Making pot legal, Castañeda says, would kneecap the cartels, which make their profit from the very illegality of the drug they are selling. Drug users are willing to pay a premium for what they can't easily get; Making pot legal would drop prices and put traffickers out of business. Not only that, says Castañeda, but an above-board marijuana trade would employ thousands of workers, and allow the Mexican government to collect much-needed tax revenues.

Lest you think that Castañeda has gone off the rails, it's worth mentioning that his former boss, ex-President Vicente Fox, recently posted on his blog that he also favors ending the prohibition of illegal drugs, especially marijuana. Both say that doing so will significantly diminish the bloodshed plaguing Mexico and free the country's strained law enforcement to take on other crimes perpetrated by criminal gangs.

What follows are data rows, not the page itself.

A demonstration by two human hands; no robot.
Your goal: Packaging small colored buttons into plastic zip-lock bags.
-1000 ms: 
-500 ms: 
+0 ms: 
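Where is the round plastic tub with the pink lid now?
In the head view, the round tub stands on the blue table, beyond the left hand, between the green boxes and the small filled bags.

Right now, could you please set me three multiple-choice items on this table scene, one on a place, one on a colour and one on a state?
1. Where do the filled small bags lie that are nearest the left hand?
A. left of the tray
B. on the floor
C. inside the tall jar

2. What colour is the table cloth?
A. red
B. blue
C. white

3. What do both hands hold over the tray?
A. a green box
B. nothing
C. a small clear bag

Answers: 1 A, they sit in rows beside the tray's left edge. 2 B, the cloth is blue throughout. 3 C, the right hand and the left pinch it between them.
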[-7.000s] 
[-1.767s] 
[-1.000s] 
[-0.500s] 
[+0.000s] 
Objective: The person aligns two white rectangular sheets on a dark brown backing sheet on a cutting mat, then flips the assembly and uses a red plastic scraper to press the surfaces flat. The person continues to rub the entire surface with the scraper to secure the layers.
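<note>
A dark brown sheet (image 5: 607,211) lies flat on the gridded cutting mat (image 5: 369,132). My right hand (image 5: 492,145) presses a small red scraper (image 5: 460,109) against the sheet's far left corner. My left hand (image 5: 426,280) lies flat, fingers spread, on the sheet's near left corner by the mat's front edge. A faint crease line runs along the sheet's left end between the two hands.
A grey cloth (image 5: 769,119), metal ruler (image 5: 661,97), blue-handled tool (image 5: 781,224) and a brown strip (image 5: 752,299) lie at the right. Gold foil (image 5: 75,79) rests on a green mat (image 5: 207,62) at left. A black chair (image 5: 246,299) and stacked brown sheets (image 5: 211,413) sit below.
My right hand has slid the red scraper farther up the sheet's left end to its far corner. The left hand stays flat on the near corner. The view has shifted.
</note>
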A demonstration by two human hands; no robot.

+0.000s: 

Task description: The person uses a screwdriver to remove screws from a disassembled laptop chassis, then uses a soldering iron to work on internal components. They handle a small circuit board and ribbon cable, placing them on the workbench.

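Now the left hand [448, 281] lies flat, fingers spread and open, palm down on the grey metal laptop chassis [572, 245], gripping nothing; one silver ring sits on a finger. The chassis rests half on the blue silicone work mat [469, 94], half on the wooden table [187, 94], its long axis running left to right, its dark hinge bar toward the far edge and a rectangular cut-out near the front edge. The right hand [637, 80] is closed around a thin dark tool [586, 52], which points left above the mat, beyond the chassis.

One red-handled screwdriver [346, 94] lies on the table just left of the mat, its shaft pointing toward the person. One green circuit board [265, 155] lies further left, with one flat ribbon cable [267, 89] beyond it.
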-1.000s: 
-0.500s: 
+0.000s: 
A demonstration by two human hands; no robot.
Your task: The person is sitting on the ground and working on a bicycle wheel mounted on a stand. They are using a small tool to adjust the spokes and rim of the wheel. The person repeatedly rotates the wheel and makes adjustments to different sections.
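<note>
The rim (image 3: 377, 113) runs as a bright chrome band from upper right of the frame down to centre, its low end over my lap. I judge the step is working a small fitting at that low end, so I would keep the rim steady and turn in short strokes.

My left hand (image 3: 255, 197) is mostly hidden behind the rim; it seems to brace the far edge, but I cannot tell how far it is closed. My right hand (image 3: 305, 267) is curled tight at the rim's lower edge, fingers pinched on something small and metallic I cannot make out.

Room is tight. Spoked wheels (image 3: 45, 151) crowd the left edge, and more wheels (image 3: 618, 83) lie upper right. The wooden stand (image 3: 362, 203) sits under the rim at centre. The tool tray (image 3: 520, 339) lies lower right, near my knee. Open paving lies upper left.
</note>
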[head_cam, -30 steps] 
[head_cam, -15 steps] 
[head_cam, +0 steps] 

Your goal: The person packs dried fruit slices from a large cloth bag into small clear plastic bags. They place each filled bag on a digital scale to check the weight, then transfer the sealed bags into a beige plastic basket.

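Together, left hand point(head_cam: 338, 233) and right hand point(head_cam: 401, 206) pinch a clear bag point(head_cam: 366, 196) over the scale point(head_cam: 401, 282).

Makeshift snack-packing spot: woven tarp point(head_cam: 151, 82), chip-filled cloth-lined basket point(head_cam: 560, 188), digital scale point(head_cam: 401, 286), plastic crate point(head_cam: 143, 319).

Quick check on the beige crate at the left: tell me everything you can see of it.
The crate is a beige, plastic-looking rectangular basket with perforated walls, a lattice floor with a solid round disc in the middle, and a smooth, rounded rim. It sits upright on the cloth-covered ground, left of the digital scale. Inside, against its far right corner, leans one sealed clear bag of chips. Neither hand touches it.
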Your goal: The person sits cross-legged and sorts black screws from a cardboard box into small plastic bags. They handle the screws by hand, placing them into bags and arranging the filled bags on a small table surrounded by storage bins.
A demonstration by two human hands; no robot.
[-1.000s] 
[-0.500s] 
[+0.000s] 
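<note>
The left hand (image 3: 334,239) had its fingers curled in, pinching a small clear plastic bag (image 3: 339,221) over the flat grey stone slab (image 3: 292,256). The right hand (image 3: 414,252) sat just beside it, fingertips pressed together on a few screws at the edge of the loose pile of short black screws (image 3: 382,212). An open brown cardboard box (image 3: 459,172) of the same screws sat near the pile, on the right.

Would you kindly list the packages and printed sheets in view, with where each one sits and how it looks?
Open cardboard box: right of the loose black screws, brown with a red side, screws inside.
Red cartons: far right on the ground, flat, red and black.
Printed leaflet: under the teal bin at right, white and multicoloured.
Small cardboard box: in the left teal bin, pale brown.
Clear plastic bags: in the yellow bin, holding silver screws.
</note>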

"If you look at the polls and you ask Mexicans are they worried about drug trafficking?" he said. "No. Are they worried about drug consumption in Mexico? No. Are they worried about kidnapping, violence? Yes. Okay, so what you want to do is attack those aspects of the violence and insecurity. The collateral damages. You want to stop kidnapping. You want to stop extortion, protection rackets, which are really terribly damaging to communities... Now, when someone says, 'Well, it's the drug traffickers who do that,' well go after the kidnapper. If he happens to be a drug trafficker also, great, you got a two-fer."

For now, it doesn't appear that anyone in Obama or Calderón's office will heed Castañeda's call. For now, it is clear that the drug war rages on. Shortly after I returned from Mexico, it came out that the United States military had even begun flying drones over Mexico to track movements of traffickers -- the same type of unmanned aircraft used to track insurgents in Iraq and Afghanistan.